Starting in 2014, she began two years of intensive distance learning. For 40 hours each week, she locked herself in a room and studied at the Cooper-Siegel Library in O'Hara.

"I probably was destined to go on this path," Rabbi Klein said. "Women in the 1970s were not being given that extra shove into the rabbinate. I felt driven."

In 2016, during an emotional ceremony at the Holocaust Resource Center in the New York City borough of Queens, she was ordained a nondenominational rabbi. She was the only woman in a class of four graduates. The Mesifta Adat Wolkowisk Rabbinical Academy in the Flushing neighborhood of Queens operates the program where she received her training. Applicants typically have a minimum of 25 years as Jewish professionals; many trainees are either cantors or educators.

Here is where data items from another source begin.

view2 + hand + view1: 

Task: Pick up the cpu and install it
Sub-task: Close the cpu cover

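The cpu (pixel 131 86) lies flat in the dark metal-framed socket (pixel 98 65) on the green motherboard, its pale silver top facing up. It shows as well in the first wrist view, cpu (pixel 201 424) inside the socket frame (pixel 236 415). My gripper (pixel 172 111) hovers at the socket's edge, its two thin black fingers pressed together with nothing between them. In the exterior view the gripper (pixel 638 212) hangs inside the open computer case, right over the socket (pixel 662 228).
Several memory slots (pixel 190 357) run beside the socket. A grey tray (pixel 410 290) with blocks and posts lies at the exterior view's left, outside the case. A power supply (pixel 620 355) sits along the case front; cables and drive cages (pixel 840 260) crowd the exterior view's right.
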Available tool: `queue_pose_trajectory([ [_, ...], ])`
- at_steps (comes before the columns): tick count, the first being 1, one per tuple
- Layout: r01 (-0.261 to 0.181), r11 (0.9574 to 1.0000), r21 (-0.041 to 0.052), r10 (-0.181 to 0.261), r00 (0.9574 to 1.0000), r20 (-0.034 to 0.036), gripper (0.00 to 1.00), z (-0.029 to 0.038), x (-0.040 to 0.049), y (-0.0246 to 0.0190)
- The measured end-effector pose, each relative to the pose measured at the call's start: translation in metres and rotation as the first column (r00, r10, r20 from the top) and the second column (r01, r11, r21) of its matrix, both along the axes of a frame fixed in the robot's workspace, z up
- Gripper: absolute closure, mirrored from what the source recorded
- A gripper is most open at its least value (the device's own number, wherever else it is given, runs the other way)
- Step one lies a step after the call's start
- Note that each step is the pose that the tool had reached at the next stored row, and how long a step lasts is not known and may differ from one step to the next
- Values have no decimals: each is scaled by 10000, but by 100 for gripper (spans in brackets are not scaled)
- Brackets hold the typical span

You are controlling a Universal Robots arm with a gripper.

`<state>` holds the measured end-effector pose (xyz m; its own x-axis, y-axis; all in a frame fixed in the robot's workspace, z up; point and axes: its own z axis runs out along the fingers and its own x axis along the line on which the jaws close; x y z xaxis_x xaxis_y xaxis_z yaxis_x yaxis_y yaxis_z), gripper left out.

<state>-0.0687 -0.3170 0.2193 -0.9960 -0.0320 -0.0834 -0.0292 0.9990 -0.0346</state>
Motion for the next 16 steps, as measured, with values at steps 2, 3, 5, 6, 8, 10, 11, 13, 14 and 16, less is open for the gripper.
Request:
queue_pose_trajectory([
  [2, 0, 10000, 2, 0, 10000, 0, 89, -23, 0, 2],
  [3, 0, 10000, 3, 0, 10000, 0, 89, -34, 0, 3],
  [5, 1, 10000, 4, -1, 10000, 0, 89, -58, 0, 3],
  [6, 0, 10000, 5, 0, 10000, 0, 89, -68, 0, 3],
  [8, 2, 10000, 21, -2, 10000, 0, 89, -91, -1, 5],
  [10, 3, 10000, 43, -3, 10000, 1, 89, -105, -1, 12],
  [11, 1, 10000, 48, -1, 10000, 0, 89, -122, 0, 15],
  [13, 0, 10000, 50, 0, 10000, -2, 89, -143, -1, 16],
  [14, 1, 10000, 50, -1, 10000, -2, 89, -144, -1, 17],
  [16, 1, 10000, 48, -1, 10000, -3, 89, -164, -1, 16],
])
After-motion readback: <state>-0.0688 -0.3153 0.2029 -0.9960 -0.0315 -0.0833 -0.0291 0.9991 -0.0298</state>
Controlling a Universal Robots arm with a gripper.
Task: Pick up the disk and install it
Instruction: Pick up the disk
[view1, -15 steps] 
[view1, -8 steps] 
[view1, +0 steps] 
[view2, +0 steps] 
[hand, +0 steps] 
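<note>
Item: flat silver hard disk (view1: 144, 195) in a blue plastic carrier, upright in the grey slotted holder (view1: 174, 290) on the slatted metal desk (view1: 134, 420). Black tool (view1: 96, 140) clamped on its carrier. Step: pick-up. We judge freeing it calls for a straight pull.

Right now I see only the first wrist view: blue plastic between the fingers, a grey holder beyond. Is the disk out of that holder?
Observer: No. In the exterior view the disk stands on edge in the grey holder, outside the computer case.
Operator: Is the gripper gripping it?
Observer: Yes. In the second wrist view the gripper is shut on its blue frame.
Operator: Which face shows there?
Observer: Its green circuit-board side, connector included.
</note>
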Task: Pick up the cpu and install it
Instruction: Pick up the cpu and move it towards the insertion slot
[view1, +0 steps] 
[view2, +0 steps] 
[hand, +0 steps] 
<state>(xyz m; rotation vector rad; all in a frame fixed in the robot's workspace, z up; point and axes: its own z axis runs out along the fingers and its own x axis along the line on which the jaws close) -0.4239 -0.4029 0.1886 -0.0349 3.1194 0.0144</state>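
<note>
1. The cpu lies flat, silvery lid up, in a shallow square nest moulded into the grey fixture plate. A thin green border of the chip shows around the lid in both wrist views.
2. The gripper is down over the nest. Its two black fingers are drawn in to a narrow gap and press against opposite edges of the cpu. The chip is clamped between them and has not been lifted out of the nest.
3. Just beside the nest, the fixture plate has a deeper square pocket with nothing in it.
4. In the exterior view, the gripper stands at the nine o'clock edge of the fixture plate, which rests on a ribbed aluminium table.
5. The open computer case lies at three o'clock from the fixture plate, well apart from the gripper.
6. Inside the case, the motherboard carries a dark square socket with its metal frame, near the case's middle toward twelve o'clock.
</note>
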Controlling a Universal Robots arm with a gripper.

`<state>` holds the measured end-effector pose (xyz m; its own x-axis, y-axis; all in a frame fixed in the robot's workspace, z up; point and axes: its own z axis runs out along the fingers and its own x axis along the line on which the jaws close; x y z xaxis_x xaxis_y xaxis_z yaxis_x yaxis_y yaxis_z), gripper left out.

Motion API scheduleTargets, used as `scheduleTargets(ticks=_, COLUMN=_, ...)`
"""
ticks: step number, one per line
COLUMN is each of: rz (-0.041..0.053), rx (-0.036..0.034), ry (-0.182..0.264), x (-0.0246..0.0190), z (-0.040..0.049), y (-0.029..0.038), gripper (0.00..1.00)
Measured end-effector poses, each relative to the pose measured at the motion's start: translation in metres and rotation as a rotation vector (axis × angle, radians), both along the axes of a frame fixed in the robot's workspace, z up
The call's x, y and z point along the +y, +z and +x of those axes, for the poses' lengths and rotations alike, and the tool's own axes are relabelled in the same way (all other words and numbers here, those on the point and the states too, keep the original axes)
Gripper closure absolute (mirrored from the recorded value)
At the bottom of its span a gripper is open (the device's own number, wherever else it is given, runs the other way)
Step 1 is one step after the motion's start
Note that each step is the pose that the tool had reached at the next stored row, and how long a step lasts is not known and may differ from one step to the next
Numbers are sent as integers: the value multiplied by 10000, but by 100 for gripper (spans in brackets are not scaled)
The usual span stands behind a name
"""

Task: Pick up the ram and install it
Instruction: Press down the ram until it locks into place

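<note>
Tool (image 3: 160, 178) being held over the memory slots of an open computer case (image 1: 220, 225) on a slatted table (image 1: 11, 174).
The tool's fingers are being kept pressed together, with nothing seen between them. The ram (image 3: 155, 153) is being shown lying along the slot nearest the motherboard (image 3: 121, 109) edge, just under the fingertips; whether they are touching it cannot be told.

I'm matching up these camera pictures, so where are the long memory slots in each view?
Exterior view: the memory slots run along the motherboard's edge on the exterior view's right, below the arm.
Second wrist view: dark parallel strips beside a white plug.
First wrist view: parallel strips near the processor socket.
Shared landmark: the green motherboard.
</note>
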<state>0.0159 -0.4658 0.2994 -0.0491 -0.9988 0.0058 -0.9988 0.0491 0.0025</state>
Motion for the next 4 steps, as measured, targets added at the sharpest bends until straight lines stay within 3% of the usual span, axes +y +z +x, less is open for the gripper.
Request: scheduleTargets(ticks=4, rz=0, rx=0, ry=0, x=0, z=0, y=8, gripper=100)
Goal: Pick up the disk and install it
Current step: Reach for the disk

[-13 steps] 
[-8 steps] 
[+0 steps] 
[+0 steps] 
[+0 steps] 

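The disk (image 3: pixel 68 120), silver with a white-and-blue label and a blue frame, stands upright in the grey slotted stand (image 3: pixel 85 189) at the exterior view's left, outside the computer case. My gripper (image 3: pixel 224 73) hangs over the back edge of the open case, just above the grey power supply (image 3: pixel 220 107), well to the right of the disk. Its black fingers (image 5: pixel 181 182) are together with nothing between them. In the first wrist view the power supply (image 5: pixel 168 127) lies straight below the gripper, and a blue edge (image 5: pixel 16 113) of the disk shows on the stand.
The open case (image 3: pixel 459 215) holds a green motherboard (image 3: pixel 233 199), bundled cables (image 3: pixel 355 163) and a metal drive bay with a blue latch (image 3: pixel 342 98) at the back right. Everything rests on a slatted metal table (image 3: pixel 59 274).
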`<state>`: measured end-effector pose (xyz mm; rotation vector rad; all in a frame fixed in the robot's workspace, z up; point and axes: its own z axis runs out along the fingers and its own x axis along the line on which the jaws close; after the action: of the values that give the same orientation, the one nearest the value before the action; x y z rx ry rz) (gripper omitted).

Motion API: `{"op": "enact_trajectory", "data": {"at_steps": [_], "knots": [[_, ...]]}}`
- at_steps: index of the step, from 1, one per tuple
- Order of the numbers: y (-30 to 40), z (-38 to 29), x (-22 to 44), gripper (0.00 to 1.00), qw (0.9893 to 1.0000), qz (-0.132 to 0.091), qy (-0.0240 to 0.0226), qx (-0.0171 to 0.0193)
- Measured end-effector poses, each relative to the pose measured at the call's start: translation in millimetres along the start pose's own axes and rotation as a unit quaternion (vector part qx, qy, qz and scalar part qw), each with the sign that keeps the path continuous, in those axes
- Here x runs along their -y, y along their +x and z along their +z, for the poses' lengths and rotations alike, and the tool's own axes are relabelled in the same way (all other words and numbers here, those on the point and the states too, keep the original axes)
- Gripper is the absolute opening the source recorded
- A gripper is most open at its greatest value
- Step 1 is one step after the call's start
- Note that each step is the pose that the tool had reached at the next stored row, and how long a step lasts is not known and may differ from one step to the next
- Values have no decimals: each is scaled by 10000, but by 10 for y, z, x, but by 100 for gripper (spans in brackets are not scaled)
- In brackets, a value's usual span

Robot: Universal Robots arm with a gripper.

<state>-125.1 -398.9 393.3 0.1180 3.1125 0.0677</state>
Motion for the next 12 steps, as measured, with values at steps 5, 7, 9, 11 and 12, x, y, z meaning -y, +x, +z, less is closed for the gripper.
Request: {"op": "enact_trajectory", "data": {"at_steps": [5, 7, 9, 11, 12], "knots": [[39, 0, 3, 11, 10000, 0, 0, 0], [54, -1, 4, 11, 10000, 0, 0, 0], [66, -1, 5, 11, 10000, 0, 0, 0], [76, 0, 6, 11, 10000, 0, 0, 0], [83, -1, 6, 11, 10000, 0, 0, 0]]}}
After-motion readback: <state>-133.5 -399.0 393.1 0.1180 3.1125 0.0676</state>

The first blessing she offered as an ordained rabbi was at the June 2016 wedding of her son Jonah and his bride, Robin.

"I call Dor Hadash my second love affair because it has truly been a blessing to serve the congregation," she said.

For Jews, Rabbi Klein added, "Staying strong is an important part of who we are. When our backs are against the wall you can try and push the wall down or run around the wall. Or you can put each other on top of your shoulders so that you can look over the other side of the wall and see hope. We always look for the hope."